# Exercise aim
Only the lines below from the one that contains "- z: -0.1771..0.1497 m" through the one that contains "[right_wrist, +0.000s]" should appear in your answer, exact and without pictures.

-*-*-

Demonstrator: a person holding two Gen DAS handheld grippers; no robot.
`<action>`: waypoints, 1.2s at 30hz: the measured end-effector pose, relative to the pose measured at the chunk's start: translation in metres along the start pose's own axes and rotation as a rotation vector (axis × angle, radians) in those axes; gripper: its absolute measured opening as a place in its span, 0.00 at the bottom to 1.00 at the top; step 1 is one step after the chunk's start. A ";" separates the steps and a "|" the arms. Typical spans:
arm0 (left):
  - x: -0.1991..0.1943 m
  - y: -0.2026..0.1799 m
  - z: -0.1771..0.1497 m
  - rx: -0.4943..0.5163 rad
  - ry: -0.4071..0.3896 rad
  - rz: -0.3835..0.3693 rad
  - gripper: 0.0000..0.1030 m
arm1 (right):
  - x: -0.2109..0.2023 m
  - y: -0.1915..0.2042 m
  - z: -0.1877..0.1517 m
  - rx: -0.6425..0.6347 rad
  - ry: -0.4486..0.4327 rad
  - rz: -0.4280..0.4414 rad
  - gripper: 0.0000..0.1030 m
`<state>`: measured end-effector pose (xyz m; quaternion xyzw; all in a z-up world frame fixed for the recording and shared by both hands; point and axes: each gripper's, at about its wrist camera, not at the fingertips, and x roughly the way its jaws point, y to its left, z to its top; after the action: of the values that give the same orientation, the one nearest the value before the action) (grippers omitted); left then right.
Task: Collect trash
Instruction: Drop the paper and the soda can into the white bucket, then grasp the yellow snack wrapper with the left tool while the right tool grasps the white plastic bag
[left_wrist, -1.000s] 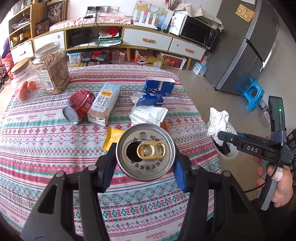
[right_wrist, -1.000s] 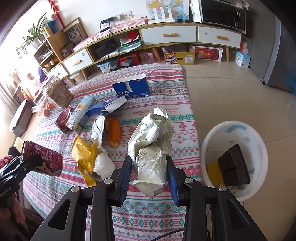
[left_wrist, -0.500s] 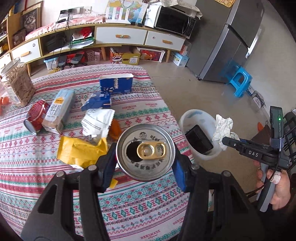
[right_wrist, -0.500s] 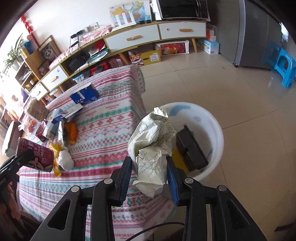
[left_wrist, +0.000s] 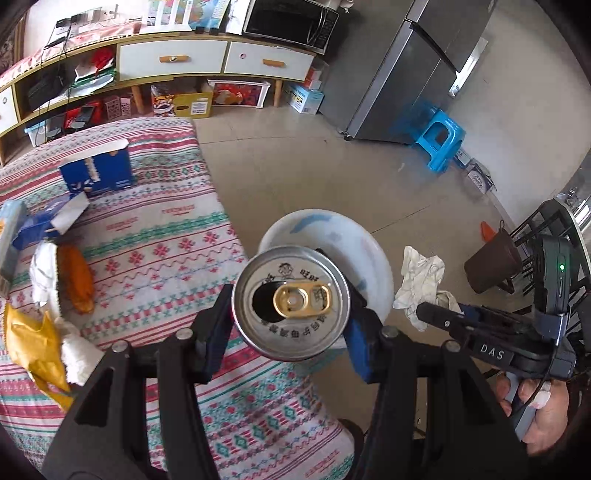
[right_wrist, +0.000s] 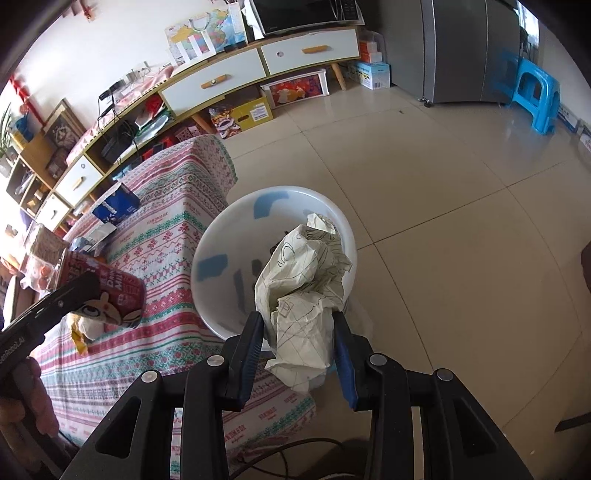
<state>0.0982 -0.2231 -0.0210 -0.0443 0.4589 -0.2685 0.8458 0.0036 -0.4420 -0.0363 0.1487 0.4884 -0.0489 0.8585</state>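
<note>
1. Both tools have swung away from the tabletop (left_wrist: 173, 236) toward the one white bin (right_wrist: 221, 236) since a second ago; the bin now fills the middle of the right wrist view.
2. One left tool (left_wrist: 291, 325) is clamped on one opened drink can (left_wrist: 290, 302), its top facing the camera, held in front of the bin (left_wrist: 365, 266) and over the tabletop's edge nearest the bin.
3. One right tool (right_wrist: 299, 347) is clamped on one crumpled paper wad (right_wrist: 306, 288), which hangs above the bin's mouth.
4. Inside the bin something dark shows behind the paper; what it is cannot be told.
5. On the tabletop, away from the bin, lie one blue carton (left_wrist: 98, 171) standing upright, one flattened blue box (left_wrist: 48, 219), one orange wrapper (left_wrist: 75, 277), one white wrapper (left_wrist: 44, 273) just beside it, and one yellow bag (left_wrist: 33, 343).
6. One blue stool (right_wrist: 535, 99) stands on the floor well beyond the bin, beside one grey refrigerator (right_wrist: 469, 48).
</note>
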 end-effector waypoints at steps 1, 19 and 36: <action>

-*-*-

# Answer to the exercise
  - z: -0.1771..0.1497 m
  - rx: -0.4943..0.5163 rad
  - ry: -0.4071..0.3896 rad
  - rz: -0.3835..0.3693 rad
  - gripper: 0.0000..0.1030 m
arm1 (right):
  - x: -0.2109..0.2023 m
  - y: -0.1915..0.2042 m
  - z: -0.1877..0.1517 m
  - rx: -0.6425..0.6347 rad
  - ry: -0.4486..0.4327 rad
  - rz: -0.4280..0.4414 rad
  - gripper: 0.0000..0.1030 m
`<state>`: measured end-effector pose (xyz m; quaternion xyzw; all in a z-up world frame fixed for the recording and shared by both hands; point and axes: each gripper's, at about its wrist camera, not at the fingertips, and x roughly the way its jaws point, y to its left, z to its top; after the action: of the values that give the same orientation, the one nearest the value before the action) (grippers omitted); left then right.
Task: Collect trash
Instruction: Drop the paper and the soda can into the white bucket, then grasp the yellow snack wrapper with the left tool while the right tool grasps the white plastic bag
[left_wrist, -1.000s] 
[right_wrist, -1.000s] 
[left_wrist, -0.500s] 
[right_wrist, -0.500s] 
[left_wrist, +0.000s] 
[right_wrist, +0.000s] 

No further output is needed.